Armando Simon does not challenge the sufficiency of the evidence to support his conviction. But Angela Simon does contest the sufficiency of the evidence, arguing that there is insufficient evidence to show that she, while “acting with intent to promote or assist the commission of the offense,” solicited, encouraged, directed, aided, or attempted to aid either Armando or the complainant to commit the offense. See Tex.Penal Code Ann. sec. 7.02(a)(2) (Vernon 1974).

Angela Simon first contends that there is insufficient evidence to prove that she committed any “acts” of culpable conduct and second, that there is insufficient evidence, under the law of parties, to show that culpable intent attached to the proscribed act at the time the act was per-, formed. In support of these arguments, she cites Herring v. State, 659 S.W.2d 391, 392 (Tex.Crim.App.1983), which involved a conviction for public lewdness based upon the defendant’s “act” in allowing his genitals to be touched by complainant. In that case, the Court of Criminal Appeals reversed the conviction, holding that the State failed to meet its statutory obligation to prove an affirmative act of touching. See Tex.Penal Code Ann. sec. 6.01 (Vernon 1974 and Supp.1987).

In considering the sufficiency of the evidence, we are required to view the record in the light most favorable to the verdict, and we must sustain the conviction if we conclude that a rational trier of fact could find the essential elements of the crime beyond a reasonable doubt. Sutherlin v. *320State, 682 S.W.2d 546, 549 (Tex.Crim.App.1984). Applying this standard of review, we hold that the jury could reasonably have decided beyond a reasonable doubt that Angela Simon actively encouraged sexual contact between the complainant and the appellant’s husband, Armando Simon.
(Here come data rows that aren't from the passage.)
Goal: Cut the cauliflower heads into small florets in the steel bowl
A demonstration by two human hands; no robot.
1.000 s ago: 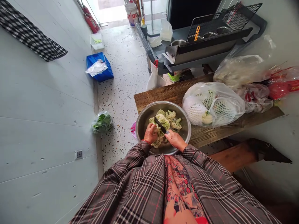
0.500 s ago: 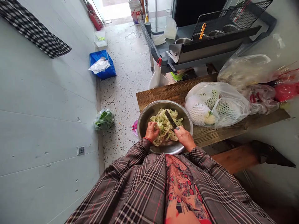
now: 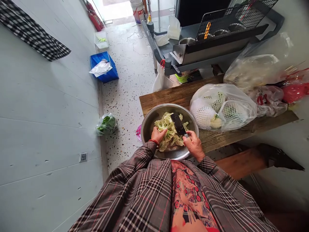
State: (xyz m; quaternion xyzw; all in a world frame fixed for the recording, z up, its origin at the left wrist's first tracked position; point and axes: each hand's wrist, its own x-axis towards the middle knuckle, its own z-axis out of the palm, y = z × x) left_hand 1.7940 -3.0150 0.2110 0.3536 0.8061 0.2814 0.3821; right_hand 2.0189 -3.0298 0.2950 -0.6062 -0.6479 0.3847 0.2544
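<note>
A wide steel bowl [image 3: 147,125] stands on the wooden bench in front of me, with several cut pieces of cauliflower [image 3: 177,140] inside. My left hand [image 3: 158,134] is closed on a large cauliflower piece [image 3: 166,124] at the bowl's left side, thumb laid against the florets. In my right hand [image 3: 193,142] is the handle of a cleaver [image 3: 178,124]. Its dark, broad blade lies over the cauliflower, flat side turned up, pointing away and to the left. Small light bits stick to the blade.
Beside the bowl on the wooden bench [image 3: 212,141] lies a plastic bag of net-wrapped cauliflower [image 3: 223,108]. Behind it stands a grey cart [image 3: 166,48] with a knife handle [image 3: 177,70] jutting out. On the floor at left are a blue crate [image 3: 113,66] and a bag of greens [image 3: 107,124].
The cleaver has turned so its broad side now shows, and my right hand has shifted slightly right. My left thumb has moved across the cauliflower piece.
</note>
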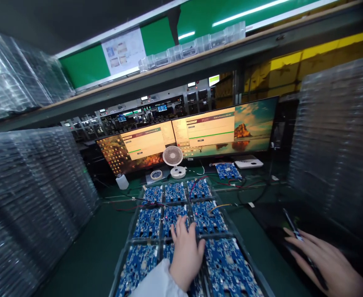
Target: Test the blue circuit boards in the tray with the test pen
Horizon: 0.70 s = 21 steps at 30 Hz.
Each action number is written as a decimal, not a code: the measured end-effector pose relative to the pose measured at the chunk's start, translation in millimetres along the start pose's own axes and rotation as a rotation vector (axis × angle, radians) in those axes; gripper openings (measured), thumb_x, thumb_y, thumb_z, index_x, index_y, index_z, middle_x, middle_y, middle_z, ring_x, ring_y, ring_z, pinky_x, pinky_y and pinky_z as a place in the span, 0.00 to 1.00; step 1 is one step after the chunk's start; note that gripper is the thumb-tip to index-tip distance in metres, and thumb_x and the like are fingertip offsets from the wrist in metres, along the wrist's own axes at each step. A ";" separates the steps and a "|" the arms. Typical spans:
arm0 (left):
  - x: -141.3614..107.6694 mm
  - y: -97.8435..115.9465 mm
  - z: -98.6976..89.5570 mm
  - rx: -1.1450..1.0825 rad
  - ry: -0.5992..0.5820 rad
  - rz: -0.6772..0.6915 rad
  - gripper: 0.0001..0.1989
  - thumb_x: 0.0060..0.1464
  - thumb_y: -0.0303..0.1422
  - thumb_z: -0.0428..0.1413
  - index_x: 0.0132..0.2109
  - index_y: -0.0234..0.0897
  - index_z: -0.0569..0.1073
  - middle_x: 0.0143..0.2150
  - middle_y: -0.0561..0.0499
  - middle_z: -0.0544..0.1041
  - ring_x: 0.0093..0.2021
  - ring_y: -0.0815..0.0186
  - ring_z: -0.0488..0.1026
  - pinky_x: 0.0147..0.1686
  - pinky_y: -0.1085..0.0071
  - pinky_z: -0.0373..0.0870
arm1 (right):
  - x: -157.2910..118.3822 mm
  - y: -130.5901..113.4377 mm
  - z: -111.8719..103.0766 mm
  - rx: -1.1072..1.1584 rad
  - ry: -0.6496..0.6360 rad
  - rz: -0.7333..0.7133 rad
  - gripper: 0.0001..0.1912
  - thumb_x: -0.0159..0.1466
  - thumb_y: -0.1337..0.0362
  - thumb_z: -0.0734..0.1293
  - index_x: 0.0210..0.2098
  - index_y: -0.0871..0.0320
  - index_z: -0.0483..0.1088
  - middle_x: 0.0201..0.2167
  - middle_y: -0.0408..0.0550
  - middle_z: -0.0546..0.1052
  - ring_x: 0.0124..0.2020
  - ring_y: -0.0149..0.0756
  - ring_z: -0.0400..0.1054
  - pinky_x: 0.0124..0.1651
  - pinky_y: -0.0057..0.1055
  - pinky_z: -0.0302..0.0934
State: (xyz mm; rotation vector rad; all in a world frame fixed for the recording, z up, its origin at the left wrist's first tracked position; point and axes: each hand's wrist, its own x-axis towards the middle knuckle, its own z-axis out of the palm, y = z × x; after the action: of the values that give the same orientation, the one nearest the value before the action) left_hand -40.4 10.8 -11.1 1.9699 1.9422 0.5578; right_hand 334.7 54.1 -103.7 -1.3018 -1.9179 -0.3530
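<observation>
My left hand [186, 251] reaches over a tray [117, 270] of blue circuit boards. Its fingers are spread, with the tips over the middle circuit board [170, 215]; whether they touch it I cannot tell. Thin wires run to some boards, a yellow one [221, 206] ending on the board [206, 218] right of my fingertips. At the right, my right hand [326, 260] has a pen [291, 222] held between its fingers, slanting up and left. That hand is low over a black mat [268, 214]; what lies under the palm is hidden.
Stacks of clear plastic trays [29, 198] rise on the left, with another tray stack [336, 123] on the right. Behind the boards stand two monitors [255, 123], a small fan [173, 156], a tape roll [156, 175], a white bottle [122, 182] and another circuit board [227, 171]. A shelf [169, 68] crosses above.
</observation>
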 end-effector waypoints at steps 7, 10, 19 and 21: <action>0.5 -14.7 12.1 0.121 -0.014 -0.121 0.31 0.61 0.51 0.41 0.65 0.40 0.60 0.73 0.37 0.46 0.73 0.47 0.38 0.68 0.42 0.34 | 9.8 -1.6 5.6 -0.227 0.021 -0.287 0.18 0.62 0.53 0.59 0.46 0.51 0.73 0.50 0.48 0.77 0.50 0.47 0.71 0.49 0.47 0.66; 0.8 -16.5 14.7 0.123 -0.052 -0.126 0.33 0.61 0.52 0.40 0.66 0.38 0.60 0.72 0.35 0.48 0.72 0.46 0.39 0.68 0.43 0.35 | 13.6 -7.7 3.2 -0.303 0.043 -0.336 0.19 0.62 0.54 0.59 0.45 0.53 0.74 0.49 0.50 0.77 0.50 0.48 0.71 0.49 0.49 0.64; 1.7 -18.8 10.7 0.077 -0.065 -0.103 0.33 0.59 0.52 0.42 0.64 0.39 0.62 0.70 0.34 0.54 0.71 0.45 0.44 0.68 0.43 0.36 | 16.4 -17.4 5.4 -0.421 0.056 -0.520 0.17 0.57 0.57 0.62 0.41 0.51 0.78 0.44 0.46 0.80 0.48 0.48 0.73 0.49 0.50 0.62; 1.8 -17.7 7.9 0.073 -0.079 -0.103 0.34 0.58 0.53 0.43 0.64 0.38 0.62 0.70 0.34 0.54 0.71 0.44 0.44 0.68 0.43 0.36 | 13.4 -14.2 9.5 -0.433 0.051 -0.529 0.17 0.57 0.58 0.62 0.40 0.49 0.79 0.44 0.45 0.80 0.48 0.47 0.73 0.49 0.49 0.63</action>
State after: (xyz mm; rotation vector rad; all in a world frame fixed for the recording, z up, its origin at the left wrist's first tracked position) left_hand -52.0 13.4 -26.6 1.8914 2.0276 0.3820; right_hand 315.6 62.5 -97.5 -1.0000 -2.1994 -1.1066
Appellants resided in Angleton, Texas, where Armando Simon was employed as a psychologist with the Texas Department of Corrections. In February 1983, the complainant, then 15 years old, was introduced to the Simons by mutual friends who shared an interest in a game called “Dungeons and Dragons.” The complainant thereafter often babysat at the Simons’ and joined the Simons’ social circle, whose members ranged in age from middle teens to early twenties, except Armando, who was in his early thirties. The group gathered frequently to play “Dungeons and Dragons” and other games, and also met to go swimming, crabbing, and on shopping trips. In May 1983, some of the group, on several occasions, attended “The Rocky Horror Picture Show” movie, a satire on horror movies shown at Houston theaters at midnight on weekends. When the group went swimming, a certain amount of “horseplay” generally took place in which the males, including Armando, threatened removal of the females’ bathing suit tops and tube tops. In the summer of 1983, the Simons moved to another apartment in An-gleton, and in the course of that move, some of the family photograph albums, which contained nude pictures, were displayed to the complainant and another member of the group. After that time, Armando’s attentions to the complainant began to take on a more distinctly sexual character, starting with kissing and petting. About that same time, Angela Simon told the complainant that she, Angela, had an “open marriage” and that she wished to give Armando a “gift” of a virgin. She also commented about Armando’s sexual activities and prowess.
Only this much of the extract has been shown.